Ahora que sé que soy bipolar y tomo los medicamentos apropiados para regular mis episodios maníacos y depresivos, pienso que mi padre era bipolar sin ninguna duda, pero no tuvo la suerte de saberlo, de tomar las pastillas correctas. En las mañanas, a las siete, cuando salíamos de la casa en el campo y me llevaba al colegio, una hora en la autopista llena de huecos y camiones, era realmente un loco, un demente. Su mirada ardía de rabia, sus palabras eran balas, bajaba la ventana e insultaba a los camioneros, acariciaba su pistola, me insultaba, yo temía que sacase el arma y matase a alguien: siempre, siempre, estaba realmente fuera de sus cabales, desquiciado, poseído por una furia salvaje, sobrenatural. No era solamente un hombre desdichado: era un hombre con ganas de vengarse, de cobrarse la revancha, de hacerle a alguien todo el daño que la mala suerte le infligió a él. Y a mí me tocó estar a su lado esa hora terrible hasta llegar al colegio. Cómo me hubiera ayudado saber que mi padre estaba enfermo, químicamente enfermo, cómo no pude ayudarlo dándole los medicamentos que ahora tomo. Hubiera sido genial decirle: renuncia, manda el trabajo que tanto odias al carajo, no me lleves al colegio, vámonos a correr olas o a disparar a la playa. Pero no: él ardía de rabia y yo me empequeñecía de miedo y éramos, qué pena, dos adversarios, dos enemigos. Y así se nos fue pasando la vida entera.

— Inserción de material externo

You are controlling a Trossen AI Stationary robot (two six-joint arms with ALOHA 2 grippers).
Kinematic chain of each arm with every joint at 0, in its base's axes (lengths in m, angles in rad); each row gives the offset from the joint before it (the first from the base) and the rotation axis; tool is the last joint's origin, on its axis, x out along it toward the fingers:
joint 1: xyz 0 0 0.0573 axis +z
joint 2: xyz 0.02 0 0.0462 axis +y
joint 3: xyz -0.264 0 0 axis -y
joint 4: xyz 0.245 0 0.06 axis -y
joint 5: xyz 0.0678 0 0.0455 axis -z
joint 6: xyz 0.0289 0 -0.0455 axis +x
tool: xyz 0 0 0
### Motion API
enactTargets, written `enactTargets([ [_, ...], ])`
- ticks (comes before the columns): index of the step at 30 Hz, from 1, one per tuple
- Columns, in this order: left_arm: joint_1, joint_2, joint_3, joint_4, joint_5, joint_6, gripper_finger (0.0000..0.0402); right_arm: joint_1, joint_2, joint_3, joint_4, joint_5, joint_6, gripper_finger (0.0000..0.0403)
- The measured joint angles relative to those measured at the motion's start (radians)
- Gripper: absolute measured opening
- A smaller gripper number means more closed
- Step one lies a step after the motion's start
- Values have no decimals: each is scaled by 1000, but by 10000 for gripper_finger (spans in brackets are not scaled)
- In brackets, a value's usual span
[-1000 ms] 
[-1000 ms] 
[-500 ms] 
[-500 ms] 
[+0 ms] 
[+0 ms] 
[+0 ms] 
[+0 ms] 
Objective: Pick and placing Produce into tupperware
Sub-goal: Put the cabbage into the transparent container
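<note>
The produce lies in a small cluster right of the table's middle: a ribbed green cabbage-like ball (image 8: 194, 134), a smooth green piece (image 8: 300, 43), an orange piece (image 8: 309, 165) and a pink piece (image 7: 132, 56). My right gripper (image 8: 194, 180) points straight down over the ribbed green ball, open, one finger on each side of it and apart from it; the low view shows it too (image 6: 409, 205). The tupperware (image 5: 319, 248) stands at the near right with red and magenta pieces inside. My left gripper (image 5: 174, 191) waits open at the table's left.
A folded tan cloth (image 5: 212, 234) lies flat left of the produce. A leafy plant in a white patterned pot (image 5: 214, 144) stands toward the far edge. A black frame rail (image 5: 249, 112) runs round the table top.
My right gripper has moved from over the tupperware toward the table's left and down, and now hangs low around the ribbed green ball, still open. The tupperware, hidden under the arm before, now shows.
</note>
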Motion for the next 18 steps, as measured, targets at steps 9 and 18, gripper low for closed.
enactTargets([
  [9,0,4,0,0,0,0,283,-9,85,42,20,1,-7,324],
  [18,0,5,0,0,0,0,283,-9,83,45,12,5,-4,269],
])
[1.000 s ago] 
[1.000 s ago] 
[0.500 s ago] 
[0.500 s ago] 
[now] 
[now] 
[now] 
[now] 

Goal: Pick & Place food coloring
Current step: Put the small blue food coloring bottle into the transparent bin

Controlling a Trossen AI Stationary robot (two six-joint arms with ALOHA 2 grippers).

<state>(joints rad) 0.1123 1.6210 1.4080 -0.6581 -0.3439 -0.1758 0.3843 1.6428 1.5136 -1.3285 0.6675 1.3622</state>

Casi todo lo que hice en mi vida adulta (salir en la televisión, dejar la universidad, publicar libros, buscar el cariño físico de un hombre, tomar drogas, declararme agnóstico, irme del Perú) le resultó chocante, vergonzoso, le provocó grandes disgustos y decepciones, le pareció patético, indigno, bochornoso. Mi padre se avergonzaba de mí, yo lo sabía bien, y yo me avergonzaba de él, y él lo sabía bien. Era una guerra sin cuartel, despiadada, hasta las últimas consecuencias. De una manera no del todo consciente, yo me propuse hacer con mi vida todo lo contrario de lo que era su vida, o todo lo que a él le resultase irritante, desagradable. Tuve novio, me declaré bisexual, salí en la televisión besando a un amigo. Fui su hijo mayor, el que llevaba su nombre, y él me deploró profundamente. Hasta el final de sus días, nos miramos con recelo, desconfiando de las intenciones del otro. Ninguno de mis libros le gustó, ninguno de mis programas le gustó, todo lo mío le disgustaba de un modo auténtico, visceral, del mismo modo que todo lo suyo me resultaba profunda e incurablemente insoportable. No fuimos capaces de comprender que ninguno podía cambiar al otro y que los dos estábamos bastante locos. Al final, sin embargo, le di un beso en la frente y le dije que lo quería a pesar de todo, pero no sé si me escuchó.